There's a restaurant I used to go too as a kid. Well actually, my parents used to take me and my brother there. It was a special treat while on vacation. The waitress would often squeeze into our booth to take our order. With my big eyes I'd order an insane amount of food and, pre-food coma, I'd find myself sliding down the leather seats of our booth. The bizarre thing is that although we went for the burgers and shakes, most people went for a completely different reason.
The spot is called Ed Debevics. It's known as an angry burger joint with snarky servers. The short order business believes that, "If you like what you're eatin', order more. If you don't there's the door." It's not a spot for everybody, but if you see the charm in being waited on with a 'side order of sass' -- then this is the spot for you.
Today, more than ever it's important to be polarizing. We want super extra chunky salsa, ultra high definition TV, self-parking hybrid vehicles, algorithmically-driven music playlists, culty soul-soaking spin classes, and sugar-free kombucha. The point from a marketeer's stance, is to go narrow and ensure you cater to a very specific audience. The focus for leading brands has always been on uniqueness, differentiation -- and owning a niche.
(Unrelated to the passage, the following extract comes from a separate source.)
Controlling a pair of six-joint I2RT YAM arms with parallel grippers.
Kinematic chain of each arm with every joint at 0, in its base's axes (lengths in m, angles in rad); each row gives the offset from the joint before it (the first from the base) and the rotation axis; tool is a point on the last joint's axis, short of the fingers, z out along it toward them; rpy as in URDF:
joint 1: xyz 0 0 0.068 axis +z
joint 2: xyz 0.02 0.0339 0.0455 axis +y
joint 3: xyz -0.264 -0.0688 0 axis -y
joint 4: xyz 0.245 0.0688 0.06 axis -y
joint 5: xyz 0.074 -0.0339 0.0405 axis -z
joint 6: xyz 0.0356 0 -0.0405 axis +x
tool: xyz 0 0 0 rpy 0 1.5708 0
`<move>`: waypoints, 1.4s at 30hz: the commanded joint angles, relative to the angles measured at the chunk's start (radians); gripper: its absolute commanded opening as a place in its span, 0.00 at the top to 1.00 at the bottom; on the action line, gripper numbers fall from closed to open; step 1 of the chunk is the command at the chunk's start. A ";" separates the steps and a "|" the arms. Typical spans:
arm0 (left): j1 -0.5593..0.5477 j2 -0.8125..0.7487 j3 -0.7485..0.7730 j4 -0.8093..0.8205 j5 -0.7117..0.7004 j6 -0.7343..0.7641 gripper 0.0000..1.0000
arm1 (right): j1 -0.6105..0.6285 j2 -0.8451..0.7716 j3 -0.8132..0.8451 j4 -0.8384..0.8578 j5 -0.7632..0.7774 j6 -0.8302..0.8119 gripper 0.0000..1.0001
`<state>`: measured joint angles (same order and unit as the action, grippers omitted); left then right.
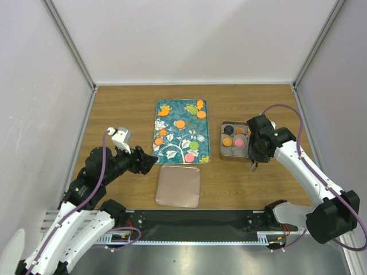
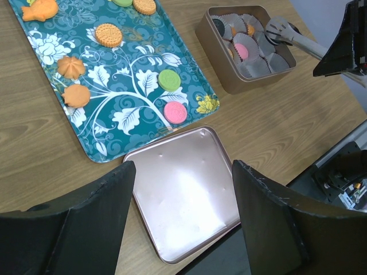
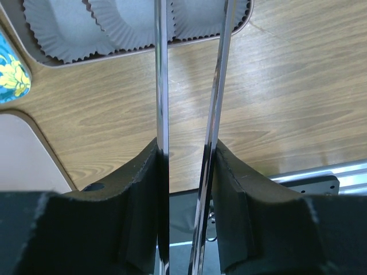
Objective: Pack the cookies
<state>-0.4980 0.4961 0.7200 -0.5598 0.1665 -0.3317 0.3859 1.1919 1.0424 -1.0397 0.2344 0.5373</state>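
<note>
Wooden table [image 1: 114, 109]: unpacked cookies [image 1: 180, 124] sit on teal tray [image 1: 175, 112], left of the tin [image 1: 222, 156]. My R gripper [image 3: 186, 154] pinches tongs [image 3: 162, 86], tips over the tin. L gripper [image 2: 182, 165] hangs wide and empty, nearer the tray.

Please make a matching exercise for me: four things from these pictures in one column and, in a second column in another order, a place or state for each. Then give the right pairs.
Column one
1. lid
2. tin
3. tongs
4. left pincer

Column two
A. open, holding nothing
B. flat on the table, beside the tray
C. held in the right pincer
D. holds paper cups and some cookies

Pairs: 1-B, 2-D, 3-C, 4-A
</note>
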 commanded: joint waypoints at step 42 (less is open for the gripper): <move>-0.034 -0.013 0.001 0.018 -0.027 0.000 0.25 | -0.013 0.015 -0.027 0.056 0.014 -0.027 0.55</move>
<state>-0.5232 0.4900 0.7200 -0.5613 0.1509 -0.3317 0.3775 1.2213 0.9981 -1.0035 0.2203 0.5198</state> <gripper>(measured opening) 0.747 0.448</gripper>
The world of work has changed such that we're now all our own brands too. When it comes to distinguishing yourself, it's advantageous to be polarizing. You can't be all things to all people, so best you be something special to a targeted group.
Sodas and Salad Dressings
At one point in time, there was just one Coca-Cola drink. The original recipe. Now you can choose among 127 flavors in their Freestyle Machine. In their portfolio of drinks, numbering well over 3,500 -- if you were to try one a day it would take you over 9 years to try them all.
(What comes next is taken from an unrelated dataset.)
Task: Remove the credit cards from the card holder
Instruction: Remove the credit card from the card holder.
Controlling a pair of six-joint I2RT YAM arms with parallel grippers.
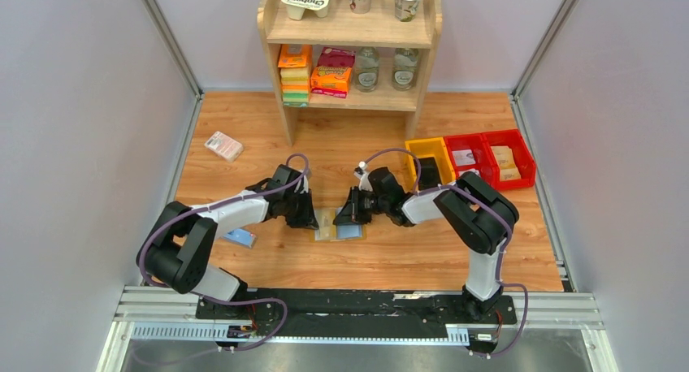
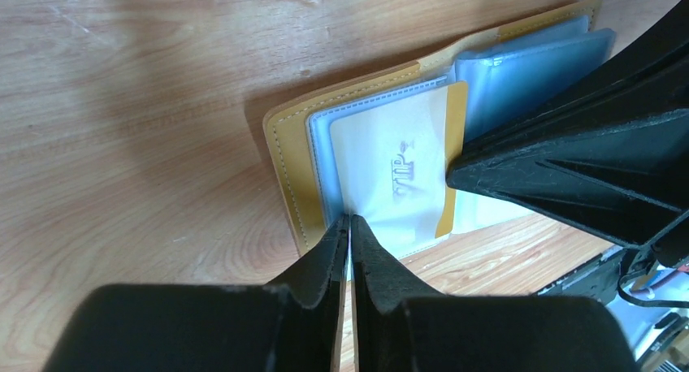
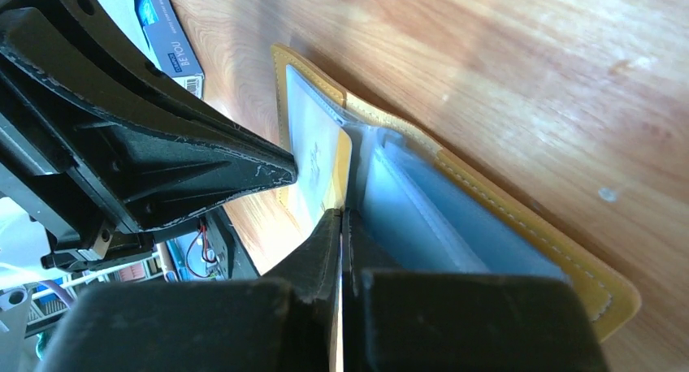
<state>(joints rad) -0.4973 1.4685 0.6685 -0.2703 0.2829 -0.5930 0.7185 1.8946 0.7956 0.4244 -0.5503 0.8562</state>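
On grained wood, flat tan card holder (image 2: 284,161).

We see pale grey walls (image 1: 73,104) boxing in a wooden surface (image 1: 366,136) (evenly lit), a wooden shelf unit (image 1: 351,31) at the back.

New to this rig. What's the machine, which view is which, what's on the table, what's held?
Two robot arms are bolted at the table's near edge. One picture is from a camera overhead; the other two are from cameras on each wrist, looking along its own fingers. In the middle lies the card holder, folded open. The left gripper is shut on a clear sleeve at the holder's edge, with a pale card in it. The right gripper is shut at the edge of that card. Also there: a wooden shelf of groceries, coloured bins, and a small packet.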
Back in the days of the Babylonians, they used oil and vinegar to dress greens. Today, if you hop into any American supermarket you face a daunting choice among more than 175 salad dressings. And head over to the toothpaste section and you're facing 27 varieties of toothpaste, and that's just from the Crest brand alone. Let's face it, from these examples it seems that we're really starting to lose the plot.
Psychology Professor Barry Schwartz sees the world we live in as an endless array of choices. Option overload, or the paradox of choice, can be really fatiguing. But after all is said and done, it's what most of us want. Increased choice means we can select that product that was designed (or at least convince ourselves it was made) 'just for me.'
Bad Boys and Purple Cows
Louis C.K.'s comedy is not everybody's cup of tea. And after his admission of sexual misconduct, he's not really anybody's brew these days. But like many comedians before him (Andy Kaufman, Richard Pryor or Lenny Brace to name a few) the notorious ones are almost always divisive. The more outlandish they are, the better.
Likewise with musicians, the more controversial, the better. From KISS to Kanye West, from Madonna to Marilyn Manson -- if they cause a big stir that's a good thing. Seth Godin refers to this phenomenon as the purple cow. That is, no one remarks about a regular brown cow, but a purple one? Now that's something to talk about. That's remarkable.
And so it goes as it concerns you or your business. Standing out from the crowd requires conviction, a discerning eye, and courage. Like an army that is invading enemy territory, by being bold -- you are dead set on taking over the beachhead. This strategy becomes the foundation on which you build your brand.
When author Ryan Holiday released his book Trust Me, I'm Lying: Confessions of a Media Manipulator, he knew precisely who he was writing for. His target audience were media types and publicists, and in particular, aspiring social media workers. By giving away his secrets (through a confession of his own role in manipulating the media system), he put himself in a dubious position. Holiday was also willing to go the distance through a series of real-time stunts, just to prove the concepts set out in his book.
Holiday then signed up for a service that matches journalists with sources, and -- knowing little or nothing on a given topic -- was able to get his own quotes into several publications including the New York Times. The point was to demonstrate that anybody can be the "expert". It became a big story itself and remained in the news cycle for weeks helping to promote his book. This was just one of several tactics that helped prove his point to his audience: anyone can manipulate the media if you're crafty and willing to take risks. The net result was that his existing fans became more loyal and his new readers became sure-fire converts.
Fortunately, all of this niche carving is good news. First, you need to find out where your target audience hangs out, then you have to devise the best way to reach them. And it's not that you have to be conniving or pull some Ryan Holiday or Kim Kardashian-esque type trick. The trick is to remain authentic. There is only one of you after all. We could all do well to celebrate this truism, and follow the advice of Oscar Wilde: "Be yourself, everybody else is taken."